■ **WHAT TO PRODUCE**: Copy all of the material below, line for line.

■ **SUPPLIED MATERIAL**:
-=-=-=-=-

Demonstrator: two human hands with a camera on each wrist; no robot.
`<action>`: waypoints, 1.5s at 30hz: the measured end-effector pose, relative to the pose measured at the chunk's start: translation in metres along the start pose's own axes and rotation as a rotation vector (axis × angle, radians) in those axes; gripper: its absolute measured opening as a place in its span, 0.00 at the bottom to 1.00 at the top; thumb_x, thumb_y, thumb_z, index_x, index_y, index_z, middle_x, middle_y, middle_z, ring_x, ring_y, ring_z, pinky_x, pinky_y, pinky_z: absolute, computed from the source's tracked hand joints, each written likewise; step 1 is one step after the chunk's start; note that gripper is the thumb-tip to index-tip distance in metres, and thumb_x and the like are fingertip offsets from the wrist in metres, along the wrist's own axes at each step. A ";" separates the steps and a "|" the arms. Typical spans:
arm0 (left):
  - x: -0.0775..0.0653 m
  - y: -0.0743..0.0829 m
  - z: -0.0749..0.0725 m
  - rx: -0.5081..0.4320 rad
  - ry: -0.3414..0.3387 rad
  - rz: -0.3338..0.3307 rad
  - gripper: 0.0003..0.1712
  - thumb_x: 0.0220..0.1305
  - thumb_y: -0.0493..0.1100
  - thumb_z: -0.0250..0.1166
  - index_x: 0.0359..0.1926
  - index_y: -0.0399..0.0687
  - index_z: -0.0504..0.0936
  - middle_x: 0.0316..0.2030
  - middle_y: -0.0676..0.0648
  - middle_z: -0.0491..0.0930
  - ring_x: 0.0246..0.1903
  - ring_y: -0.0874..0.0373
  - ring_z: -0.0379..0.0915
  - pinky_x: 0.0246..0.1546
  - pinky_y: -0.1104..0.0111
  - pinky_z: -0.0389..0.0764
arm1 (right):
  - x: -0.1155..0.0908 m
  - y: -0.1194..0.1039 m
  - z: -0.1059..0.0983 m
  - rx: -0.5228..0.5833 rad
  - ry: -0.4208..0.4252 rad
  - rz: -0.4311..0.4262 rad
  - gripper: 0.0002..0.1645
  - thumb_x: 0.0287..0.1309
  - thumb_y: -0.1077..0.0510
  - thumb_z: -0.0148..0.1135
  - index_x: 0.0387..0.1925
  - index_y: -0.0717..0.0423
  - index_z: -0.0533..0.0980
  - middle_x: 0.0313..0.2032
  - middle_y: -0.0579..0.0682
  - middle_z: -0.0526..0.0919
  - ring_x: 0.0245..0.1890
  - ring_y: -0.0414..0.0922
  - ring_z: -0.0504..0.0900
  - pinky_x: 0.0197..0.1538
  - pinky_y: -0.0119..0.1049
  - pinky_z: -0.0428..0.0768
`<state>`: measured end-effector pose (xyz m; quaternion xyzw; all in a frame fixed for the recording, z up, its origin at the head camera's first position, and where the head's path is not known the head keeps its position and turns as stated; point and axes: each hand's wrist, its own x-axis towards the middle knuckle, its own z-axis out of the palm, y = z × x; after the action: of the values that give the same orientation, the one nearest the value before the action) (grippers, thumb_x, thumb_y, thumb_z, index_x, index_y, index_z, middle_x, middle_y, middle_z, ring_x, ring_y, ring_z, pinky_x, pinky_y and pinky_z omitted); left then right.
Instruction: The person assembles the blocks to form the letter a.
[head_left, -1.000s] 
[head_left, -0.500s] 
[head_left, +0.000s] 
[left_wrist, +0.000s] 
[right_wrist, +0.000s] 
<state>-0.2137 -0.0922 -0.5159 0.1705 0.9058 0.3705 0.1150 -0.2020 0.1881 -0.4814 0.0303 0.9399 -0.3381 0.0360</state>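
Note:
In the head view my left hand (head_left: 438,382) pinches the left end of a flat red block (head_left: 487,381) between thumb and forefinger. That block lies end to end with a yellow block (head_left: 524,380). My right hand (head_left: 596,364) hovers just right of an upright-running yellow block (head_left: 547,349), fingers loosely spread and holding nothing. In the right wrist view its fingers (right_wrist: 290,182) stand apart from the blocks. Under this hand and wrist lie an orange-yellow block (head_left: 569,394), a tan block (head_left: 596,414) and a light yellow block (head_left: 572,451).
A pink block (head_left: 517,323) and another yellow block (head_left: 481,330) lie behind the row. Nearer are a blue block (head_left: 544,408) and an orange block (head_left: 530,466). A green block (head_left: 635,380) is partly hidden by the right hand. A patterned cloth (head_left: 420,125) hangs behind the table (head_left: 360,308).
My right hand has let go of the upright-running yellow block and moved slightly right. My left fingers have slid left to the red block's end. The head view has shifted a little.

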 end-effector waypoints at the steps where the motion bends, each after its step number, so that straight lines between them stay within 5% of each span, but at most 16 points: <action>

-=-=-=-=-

■ **OUTPUT FOR THIS EXERCISE**:
Demonstrator: two human hands with a camera on each wrist; no robot.
`<action>`: waypoints, 1.5s at 30hz: the measured end-effector pose, relative to the pose measured at the chunk's start: translation in metres along the start pose's own axes and rotation as a rotation vector (axis × angle, radians) in those axes; gripper: its absolute measured opening as a place in its span, 0.00 at the bottom to 1.00 at the top; thumb_x, thumb_y, thumb_z, index_x, index_y, index_z, middle_x, middle_y, middle_z, ring_x, ring_y, ring_z, pinky_x, pinky_y, pinky_z: absolute, computed from the source's tracked hand joints, each written likewise; step 1 is one step after the chunk's start; note that gripper is the thumb-tip to index-tip distance in metres, and thumb_x and the like are fingertip offsets from the wrist in metres, along the wrist's own axes at each step. A ";" separates the steps and a "|" the arms. Typical spans:
arm0 (left):
  - x: -0.0775..0.0653 m
  - y: -0.0743..0.0829 m
  - z: -0.0749..0.0725 m
  - rx: -0.5081..0.4320 rad
  - ry: -0.3414..0.3387 rad
  - rz: -0.3338..0.3307 rad
  - gripper: 0.0003..0.1712
  - thumb_x: 0.0220..0.1305
  - thumb_y: -0.0493..0.1100
  - thumb_z: -0.0250..0.1166
  - index_x: 0.0359..0.1926
  - index_y: -0.0399..0.0687
  - index_z: -0.0504..0.0936
  - middle_x: 0.0316..0.2030
  - middle_y: -0.0676..0.0648
  - middle_z: -0.0491..0.0930
  - ring_x: 0.0246..0.1903
  - ring_y: -0.0874..0.0373
  - ring_z: -0.0379..0.0915
  - pinky_x: 0.0246..0.1546
  - pinky_y: -0.1104..0.0111
  - pinky_z: -0.0389..0.0764
arm1 (right):
  - x: -0.1155..0.0908 m
  - y: -0.1194..0.1039 m
  - z: -0.1059..0.0983 m
  - rx: -0.5228..0.5833 rad
  - ry: -0.4208..0.4252 rad
  - rz: -0.4311..0.4262 rad
  - gripper: 0.0002..0.1645
  - thumb_x: 0.0287..0.1309
  - thumb_y: -0.1077..0.0510
  - thumb_z: -0.0148..0.1135
  - index_x: 0.0387..0.1925
  - index_y: -0.0717..0.0423
  - index_z: -0.0533..0.0980
  - middle_x: 0.0313..0.2032
  - middle_y: -0.0579..0.0682
  - middle_z: -0.0526..0.0919
  - ring_x: 0.0245..0.1890
  - ring_y: -0.0414..0.0922
  - ring_z: -0.0504..0.0900
  - pinky_x: 0.0197..0.1538
  - pinky_y: -0.0119..0.1049
  - pinky_z: -0.0428..0.0768
`<state>`: measured end-effector pose (xyz m; quaternion xyzw; all in a frame fixed for the recording, z up, its origin at the head camera's first position, and where the head's path is not known the head keeps its position and turns as stated; point and axes: each hand's wrist, its own x-axis towards the middle knuckle, its own z-axis out of the palm, y = z × x; after the action: of the values that give the same orientation, the one nearest the value before the action) (grippers, thumb_x, thumb_y, thumb_z, index_x, index_y, index_z, middle_x, middle_y, middle_z, ring_x, ring_y, ring_z, pinky_x, pinky_y and pinky_z omitted); left then right.
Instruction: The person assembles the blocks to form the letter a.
[head_left, -1.000s] 
[head_left, -0.500s] 
[head_left, +0.000s] 
[left_wrist, +0.000s] 
[right_wrist, +0.000s] 
<state>-0.2137 -0.0922 -0.5159 0.1705 0.9058 0.3705 0.1150 -0.2020 0.1881 -0.4814 0.0303 0.9399 -0.3381 0.0360</state>
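Note:
In the head view my left hand (head_left: 438,382) pinches the left end of a flat red block (head_left: 487,381) between thumb and forefinger. That block lies end to end with a yellow block (head_left: 524,380). My right hand (head_left: 596,364) hovers just right of an upright-running yellow block (head_left: 547,349), fingers loosely spread and holding nothing. In the right wrist view its fingers (right_wrist: 290,182) stand apart from the blocks. Under this hand and wrist lie an orange-yellow block (head_left: 569,394), a tan block (head_left: 596,414) and a light yellow block (head_left: 572,451).
A pink block (head_left: 517,323) and another yellow block (head_left: 481,330) lie behind the row. Nearer are a blue block (head_left: 544,408) and an orange block (head_left: 530,466). A green block (head_left: 635,380) is partly hidden by the right hand. A patterned cloth (head_left: 420,125) hangs behind the table (head_left: 360,308).
My right hand has let go of the upright-running yellow block and moved slightly right. My left fingers have slid left to the red block's end. The head view has shifted a little.
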
 end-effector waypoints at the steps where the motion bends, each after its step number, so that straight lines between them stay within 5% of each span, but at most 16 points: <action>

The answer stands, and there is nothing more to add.